EXERCISE DESCRIPTION => Every line of the entries below that includes "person" belongs in the answer, copied as written.

EXERCISE MATERIALS below:

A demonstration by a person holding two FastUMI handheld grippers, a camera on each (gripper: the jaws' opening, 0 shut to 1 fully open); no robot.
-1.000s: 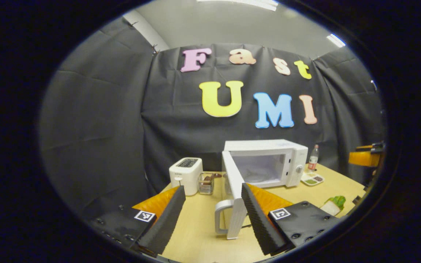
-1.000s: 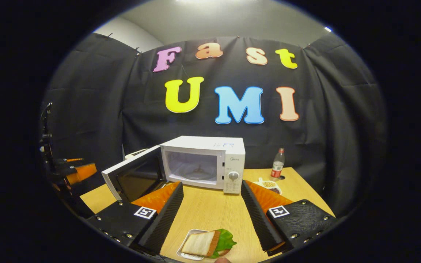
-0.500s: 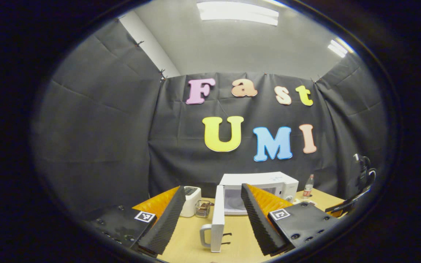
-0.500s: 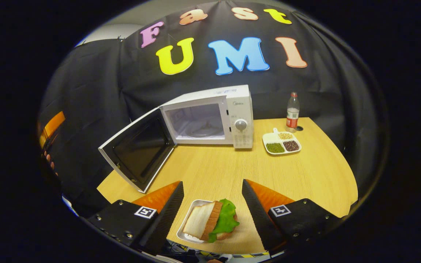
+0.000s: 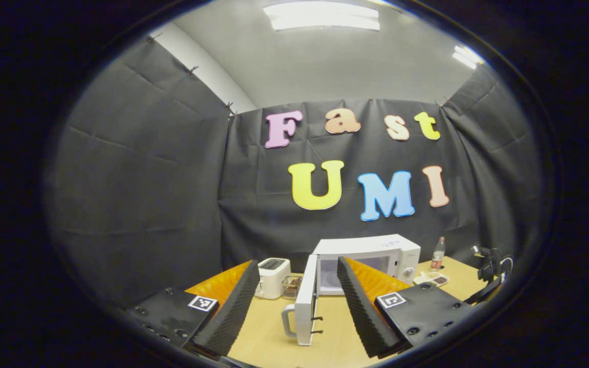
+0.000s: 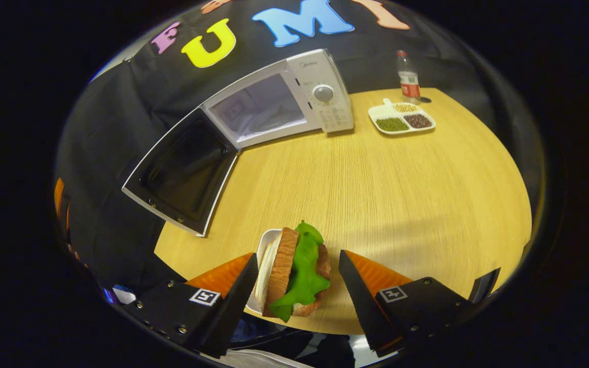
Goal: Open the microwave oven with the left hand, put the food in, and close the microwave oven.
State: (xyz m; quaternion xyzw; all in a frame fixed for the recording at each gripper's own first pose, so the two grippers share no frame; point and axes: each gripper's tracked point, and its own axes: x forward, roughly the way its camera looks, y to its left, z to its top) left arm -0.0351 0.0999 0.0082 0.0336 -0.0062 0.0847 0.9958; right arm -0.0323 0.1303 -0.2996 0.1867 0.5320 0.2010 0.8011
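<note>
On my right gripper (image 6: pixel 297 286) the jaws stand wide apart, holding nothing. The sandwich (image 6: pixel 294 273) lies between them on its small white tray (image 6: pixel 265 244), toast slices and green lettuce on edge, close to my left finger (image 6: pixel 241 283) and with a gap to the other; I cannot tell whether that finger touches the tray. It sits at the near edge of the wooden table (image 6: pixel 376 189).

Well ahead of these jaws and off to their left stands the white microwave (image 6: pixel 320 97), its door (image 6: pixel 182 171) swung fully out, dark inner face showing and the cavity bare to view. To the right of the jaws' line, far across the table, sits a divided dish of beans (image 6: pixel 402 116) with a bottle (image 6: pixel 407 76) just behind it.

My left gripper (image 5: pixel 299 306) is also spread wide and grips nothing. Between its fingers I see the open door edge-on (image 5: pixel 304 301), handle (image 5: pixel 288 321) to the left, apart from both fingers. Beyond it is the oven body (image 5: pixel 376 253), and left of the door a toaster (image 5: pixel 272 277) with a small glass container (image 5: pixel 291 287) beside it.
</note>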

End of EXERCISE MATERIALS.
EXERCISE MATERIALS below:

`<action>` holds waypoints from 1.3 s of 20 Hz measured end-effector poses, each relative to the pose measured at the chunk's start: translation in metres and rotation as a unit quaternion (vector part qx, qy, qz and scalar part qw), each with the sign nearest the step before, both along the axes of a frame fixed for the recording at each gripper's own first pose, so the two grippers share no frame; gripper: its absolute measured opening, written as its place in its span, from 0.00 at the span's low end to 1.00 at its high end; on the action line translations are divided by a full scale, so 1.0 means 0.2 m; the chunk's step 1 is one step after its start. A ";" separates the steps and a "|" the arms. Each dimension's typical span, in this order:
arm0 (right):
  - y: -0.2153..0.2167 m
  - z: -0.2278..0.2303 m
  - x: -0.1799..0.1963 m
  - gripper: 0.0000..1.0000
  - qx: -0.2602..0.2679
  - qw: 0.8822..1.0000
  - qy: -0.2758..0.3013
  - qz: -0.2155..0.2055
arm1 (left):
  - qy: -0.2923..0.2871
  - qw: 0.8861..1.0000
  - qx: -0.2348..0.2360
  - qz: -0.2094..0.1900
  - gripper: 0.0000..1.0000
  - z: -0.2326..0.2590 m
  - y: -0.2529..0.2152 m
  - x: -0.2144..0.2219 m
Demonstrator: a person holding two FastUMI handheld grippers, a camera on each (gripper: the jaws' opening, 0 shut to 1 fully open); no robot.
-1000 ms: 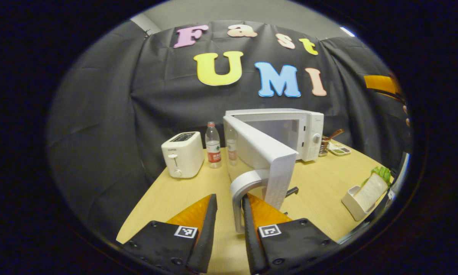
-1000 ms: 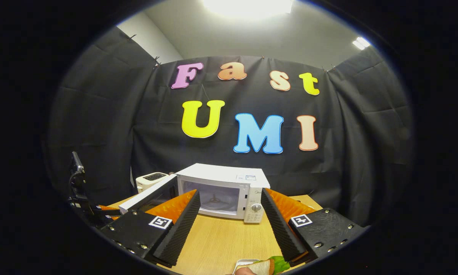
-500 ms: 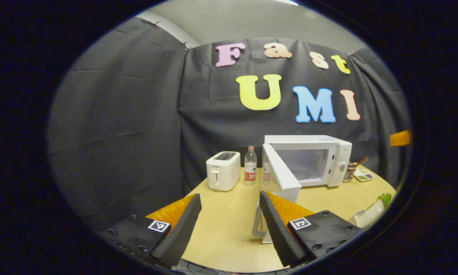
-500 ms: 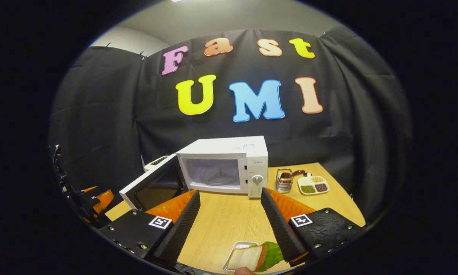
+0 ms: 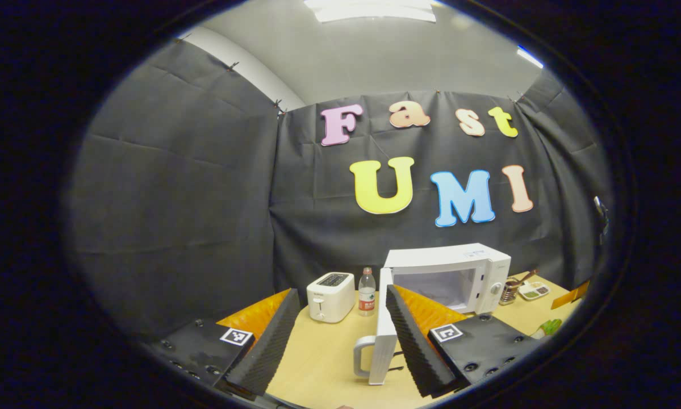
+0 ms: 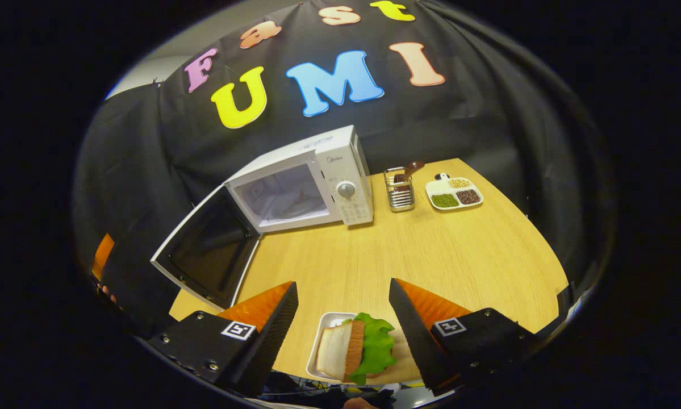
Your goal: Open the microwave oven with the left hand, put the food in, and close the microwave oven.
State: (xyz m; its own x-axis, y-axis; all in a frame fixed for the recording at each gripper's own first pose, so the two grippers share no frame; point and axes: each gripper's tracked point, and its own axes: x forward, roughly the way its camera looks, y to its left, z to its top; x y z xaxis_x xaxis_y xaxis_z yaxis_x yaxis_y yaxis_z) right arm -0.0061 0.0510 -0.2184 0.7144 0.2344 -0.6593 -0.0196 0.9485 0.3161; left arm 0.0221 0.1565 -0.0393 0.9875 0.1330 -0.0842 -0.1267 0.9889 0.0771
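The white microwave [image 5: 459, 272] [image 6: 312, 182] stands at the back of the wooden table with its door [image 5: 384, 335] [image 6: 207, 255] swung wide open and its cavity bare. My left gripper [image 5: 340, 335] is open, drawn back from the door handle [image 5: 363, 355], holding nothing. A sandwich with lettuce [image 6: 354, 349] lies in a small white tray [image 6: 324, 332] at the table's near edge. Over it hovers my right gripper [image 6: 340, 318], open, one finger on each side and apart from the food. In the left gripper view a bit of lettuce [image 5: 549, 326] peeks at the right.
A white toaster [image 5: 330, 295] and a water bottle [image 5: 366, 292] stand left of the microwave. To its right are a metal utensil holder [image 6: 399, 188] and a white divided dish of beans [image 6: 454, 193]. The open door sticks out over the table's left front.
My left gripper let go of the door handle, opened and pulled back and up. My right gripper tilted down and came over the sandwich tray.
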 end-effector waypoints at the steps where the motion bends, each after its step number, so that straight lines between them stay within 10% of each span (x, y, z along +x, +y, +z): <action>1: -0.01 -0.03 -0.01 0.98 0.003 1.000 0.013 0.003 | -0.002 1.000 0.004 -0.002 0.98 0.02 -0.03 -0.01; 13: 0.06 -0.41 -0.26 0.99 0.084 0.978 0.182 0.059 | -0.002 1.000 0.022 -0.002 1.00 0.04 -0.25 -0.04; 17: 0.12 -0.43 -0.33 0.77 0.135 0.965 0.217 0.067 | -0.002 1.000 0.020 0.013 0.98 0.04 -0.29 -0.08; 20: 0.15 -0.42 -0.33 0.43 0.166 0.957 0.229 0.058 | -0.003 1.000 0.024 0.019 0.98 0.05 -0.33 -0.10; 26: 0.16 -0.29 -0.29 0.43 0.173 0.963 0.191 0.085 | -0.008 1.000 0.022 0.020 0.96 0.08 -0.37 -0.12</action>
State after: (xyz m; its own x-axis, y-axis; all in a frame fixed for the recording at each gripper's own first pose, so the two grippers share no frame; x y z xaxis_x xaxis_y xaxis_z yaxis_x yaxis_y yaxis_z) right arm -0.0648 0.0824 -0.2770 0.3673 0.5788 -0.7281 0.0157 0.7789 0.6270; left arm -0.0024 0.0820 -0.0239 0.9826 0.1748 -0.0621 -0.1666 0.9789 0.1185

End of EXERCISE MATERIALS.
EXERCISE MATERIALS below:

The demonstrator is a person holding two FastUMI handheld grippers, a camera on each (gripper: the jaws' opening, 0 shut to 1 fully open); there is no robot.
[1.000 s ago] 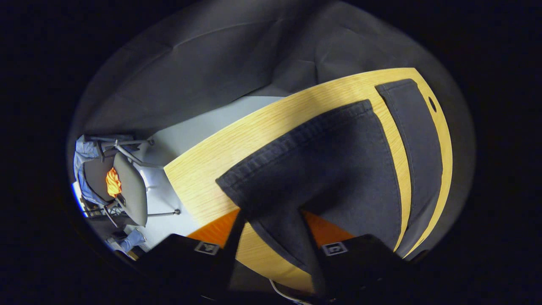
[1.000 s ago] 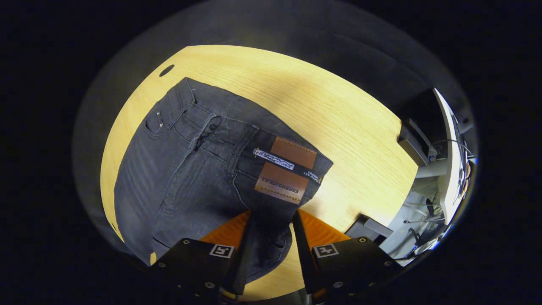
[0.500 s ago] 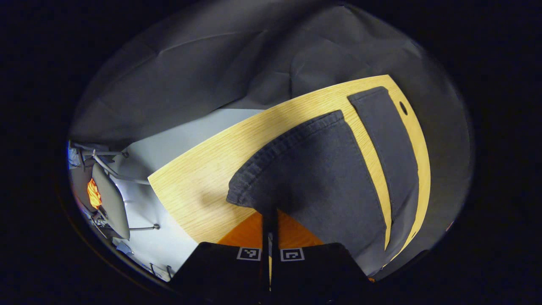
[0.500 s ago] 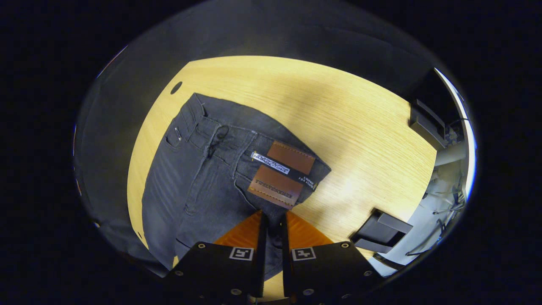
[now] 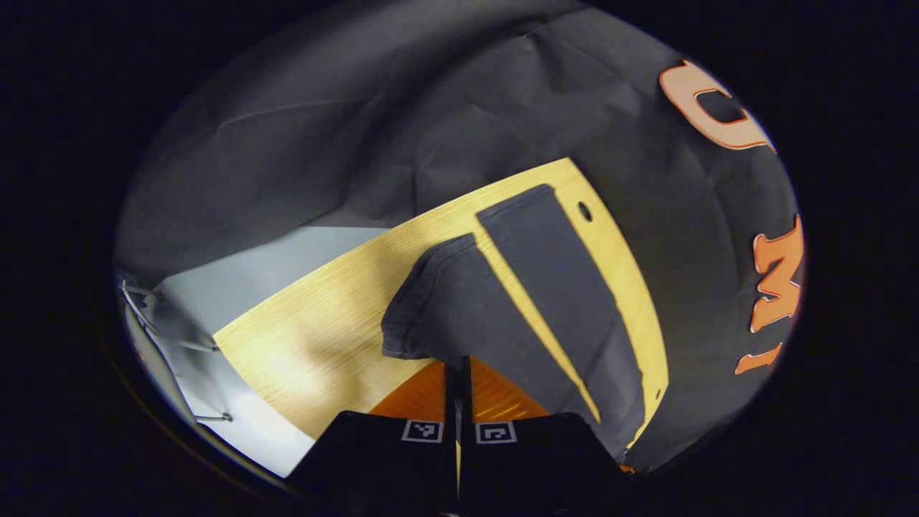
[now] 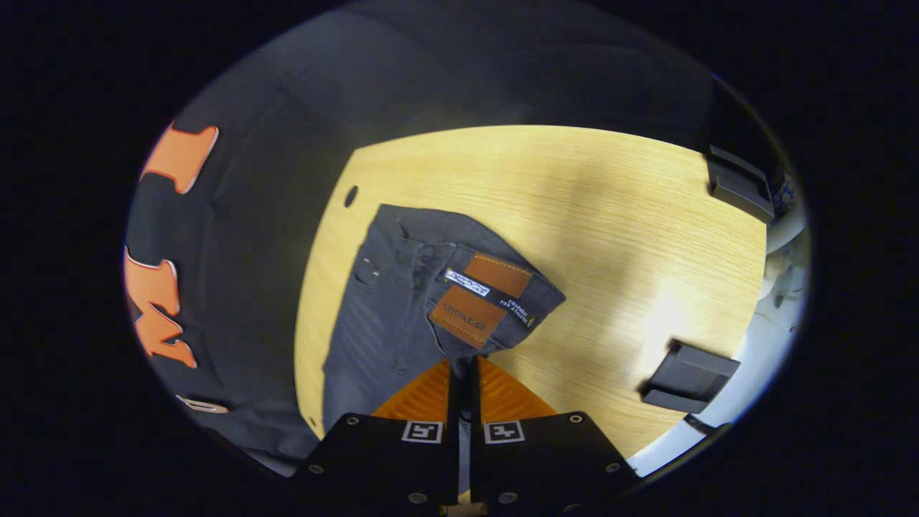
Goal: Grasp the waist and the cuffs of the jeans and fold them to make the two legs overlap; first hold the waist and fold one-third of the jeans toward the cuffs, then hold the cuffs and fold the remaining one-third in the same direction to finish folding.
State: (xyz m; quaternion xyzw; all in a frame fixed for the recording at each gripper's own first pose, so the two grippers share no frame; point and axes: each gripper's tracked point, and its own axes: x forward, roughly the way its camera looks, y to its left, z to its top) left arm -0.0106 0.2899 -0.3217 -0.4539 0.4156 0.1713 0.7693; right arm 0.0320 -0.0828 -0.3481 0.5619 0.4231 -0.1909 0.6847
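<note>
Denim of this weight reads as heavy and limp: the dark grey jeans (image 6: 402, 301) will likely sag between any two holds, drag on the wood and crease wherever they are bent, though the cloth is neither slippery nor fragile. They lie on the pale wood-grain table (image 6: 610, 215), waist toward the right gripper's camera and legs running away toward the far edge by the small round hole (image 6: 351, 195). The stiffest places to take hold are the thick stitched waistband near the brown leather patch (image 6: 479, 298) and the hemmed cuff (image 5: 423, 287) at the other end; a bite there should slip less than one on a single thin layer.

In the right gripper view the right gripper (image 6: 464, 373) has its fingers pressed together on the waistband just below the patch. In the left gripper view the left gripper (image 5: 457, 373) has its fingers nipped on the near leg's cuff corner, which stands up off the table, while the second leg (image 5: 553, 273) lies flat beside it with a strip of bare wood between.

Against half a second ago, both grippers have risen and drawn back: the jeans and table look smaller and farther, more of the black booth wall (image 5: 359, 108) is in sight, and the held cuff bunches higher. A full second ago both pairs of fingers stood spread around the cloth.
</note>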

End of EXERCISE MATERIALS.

ANSWER TO THIS EXERCISE =>
A demonstration by a person holding two FastUMI handheld grippers, a camera on each (gripper: the jaws' opening, 0 shut to 1 fully open); no robot.
Demonstrator: a person holding two FastUMI handheld grippers, a camera on each (gripper: the jaws' opening, 0 shut to 1 fully open); no robot.
The demonstrator is a person holding two FastUMI handheld grippers, a camera on each (gripper: the jaws' opening, 0 shut to 1 fully open); there is no robot.

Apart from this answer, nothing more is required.